**WHAT IS REQUIRED:** Give back every line of the material exactly, as it appears below.

**DATA EXCERPT:**
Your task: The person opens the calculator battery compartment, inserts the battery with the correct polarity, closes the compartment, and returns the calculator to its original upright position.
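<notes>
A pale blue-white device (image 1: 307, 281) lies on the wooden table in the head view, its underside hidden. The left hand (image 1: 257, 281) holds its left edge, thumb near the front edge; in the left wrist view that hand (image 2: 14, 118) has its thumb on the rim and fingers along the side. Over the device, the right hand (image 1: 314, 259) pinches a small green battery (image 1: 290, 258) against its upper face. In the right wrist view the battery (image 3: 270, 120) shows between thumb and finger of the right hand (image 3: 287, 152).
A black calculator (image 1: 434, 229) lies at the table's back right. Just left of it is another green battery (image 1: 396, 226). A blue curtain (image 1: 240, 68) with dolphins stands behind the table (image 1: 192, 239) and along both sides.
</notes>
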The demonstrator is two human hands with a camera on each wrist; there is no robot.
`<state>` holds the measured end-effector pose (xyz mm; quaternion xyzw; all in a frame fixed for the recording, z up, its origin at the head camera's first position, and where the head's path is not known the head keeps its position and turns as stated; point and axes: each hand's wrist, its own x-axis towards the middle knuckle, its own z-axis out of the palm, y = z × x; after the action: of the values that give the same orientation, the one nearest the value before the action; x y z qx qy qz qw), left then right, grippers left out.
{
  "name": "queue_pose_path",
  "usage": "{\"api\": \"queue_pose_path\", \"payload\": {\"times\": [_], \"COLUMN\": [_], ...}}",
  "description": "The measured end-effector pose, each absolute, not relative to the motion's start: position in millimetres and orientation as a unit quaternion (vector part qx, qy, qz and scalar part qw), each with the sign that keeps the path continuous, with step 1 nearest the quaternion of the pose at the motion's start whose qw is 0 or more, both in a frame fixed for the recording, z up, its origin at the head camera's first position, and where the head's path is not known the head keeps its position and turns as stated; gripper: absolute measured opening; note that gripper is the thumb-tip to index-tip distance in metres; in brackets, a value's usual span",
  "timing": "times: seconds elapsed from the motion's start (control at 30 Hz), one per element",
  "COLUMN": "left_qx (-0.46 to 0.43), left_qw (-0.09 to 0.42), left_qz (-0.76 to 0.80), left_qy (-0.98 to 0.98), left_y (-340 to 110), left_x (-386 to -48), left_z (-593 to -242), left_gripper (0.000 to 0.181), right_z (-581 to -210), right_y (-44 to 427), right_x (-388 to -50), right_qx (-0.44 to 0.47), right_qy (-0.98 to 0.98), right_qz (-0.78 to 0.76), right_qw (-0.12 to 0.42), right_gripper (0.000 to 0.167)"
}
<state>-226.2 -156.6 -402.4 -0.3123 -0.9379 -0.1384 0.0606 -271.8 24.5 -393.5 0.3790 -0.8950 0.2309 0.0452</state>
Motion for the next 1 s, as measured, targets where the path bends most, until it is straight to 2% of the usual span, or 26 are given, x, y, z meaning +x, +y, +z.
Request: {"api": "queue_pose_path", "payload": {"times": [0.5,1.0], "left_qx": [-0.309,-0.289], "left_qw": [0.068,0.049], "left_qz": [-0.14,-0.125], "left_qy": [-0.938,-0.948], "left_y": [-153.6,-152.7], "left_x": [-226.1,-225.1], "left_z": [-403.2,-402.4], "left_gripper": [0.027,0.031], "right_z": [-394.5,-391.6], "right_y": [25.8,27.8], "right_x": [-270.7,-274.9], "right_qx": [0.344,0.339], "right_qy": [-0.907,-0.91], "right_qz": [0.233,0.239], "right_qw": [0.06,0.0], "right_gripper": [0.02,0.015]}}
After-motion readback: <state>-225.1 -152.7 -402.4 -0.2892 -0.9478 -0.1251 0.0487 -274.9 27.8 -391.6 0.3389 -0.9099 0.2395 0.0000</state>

**EXERCISE ANSWER:**
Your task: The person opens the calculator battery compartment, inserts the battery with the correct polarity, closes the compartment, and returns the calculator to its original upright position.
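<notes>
A pale blue-white device (image 1: 307, 281) lies on the wooden table in the head view, its underside hidden. The left hand (image 1: 257, 281) holds its left edge, thumb near the front edge; in the left wrist view that hand (image 2: 14, 118) has its thumb on the rim and fingers along the side. Over the device, the right hand (image 1: 314, 259) pinches a small green battery (image 1: 290, 258) against its upper face. In the right wrist view the battery (image 3: 270, 120) shows between thumb and finger of the right hand (image 3: 287, 152).
A black calculator (image 1: 434, 229) lies at the table's back right. Just left of it is another green battery (image 1: 396, 226). A blue curtain (image 1: 240, 68) with dolphins stands behind the table (image 1: 192, 239) and along both sides.
</notes>
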The demonstrator is two human hands with a camera on each wrist; there is no robot.
`<state>` holds the measured end-effector pose (xyz mm; quaternion xyzw; all in a frame fixed for the recording, z up, its origin at the head camera's first position, and where the head's path is not known the head keeps its position and turns as stated; point and axes: each hand's wrist, its own x-axis towards the middle knuckle, its own z-axis out of the palm, y = z × x; after the action: of the values that give the same orientation, the one nearest the value before the action; x y z qx qy qz qw), left then right, grippers left out.
{
  "name": "queue_pose_path",
  "usage": "{\"api\": \"queue_pose_path\", \"payload\": {\"times\": [_], \"COLUMN\": [_], ...}}",
  "description": "The measured end-effector pose, each absolute, not relative to the motion's start: position in millimetres and orientation as a unit quaternion (vector part qx, qy, qz and scalar part qw), each with the sign that keeps the path continuous, with step 1 nearest the quaternion of the pose at the motion's start whose qw is 0 or more, both in a frame fixed for the recording, z up, its origin at the head camera's first position, and where the head's path is not known the head keeps its position and turns as stated; gripper: absolute measured opening; note that gripper is the thumb-tip to index-tip distance in metres; in brackets, a value's usual span",
  "timing": "times: seconds elapsed from the motion's start (control at 30 Hz), one per element",
  "COLUMN": "left_qx (-0.46 to 0.43), left_qw (-0.09 to 0.42), left_qz (-0.76 to 0.80), left_qy (-0.98 to 0.98), left_y (-340 to 110), left_x (-386 to -48), left_z (-593 to -242), left_gripper (0.000 to 0.181), right_z (-581 to -210), right_y (-44 to 427), right_x (-388 to -50), right_qx (-0.44 to 0.47), right_qy (-0.98 to 0.98), right_qz (-0.78 to 0.76), right_qw (-0.12 to 0.42), right_gripper (0.000 to 0.167)"
}
<state>-226.2 -156.6 -402.4 -0.3123 -0.9379 -0.1384 0.0606 -271.8 24.5 -393.5 0.3790 -0.8950 0.2309 0.0452</state>
Motion for the next 1 s, as measured, targets where the path bends most, until it is straight to 2% of the usual span, or 26 are given, x, y, z meaning +x, +y, +z.
Request: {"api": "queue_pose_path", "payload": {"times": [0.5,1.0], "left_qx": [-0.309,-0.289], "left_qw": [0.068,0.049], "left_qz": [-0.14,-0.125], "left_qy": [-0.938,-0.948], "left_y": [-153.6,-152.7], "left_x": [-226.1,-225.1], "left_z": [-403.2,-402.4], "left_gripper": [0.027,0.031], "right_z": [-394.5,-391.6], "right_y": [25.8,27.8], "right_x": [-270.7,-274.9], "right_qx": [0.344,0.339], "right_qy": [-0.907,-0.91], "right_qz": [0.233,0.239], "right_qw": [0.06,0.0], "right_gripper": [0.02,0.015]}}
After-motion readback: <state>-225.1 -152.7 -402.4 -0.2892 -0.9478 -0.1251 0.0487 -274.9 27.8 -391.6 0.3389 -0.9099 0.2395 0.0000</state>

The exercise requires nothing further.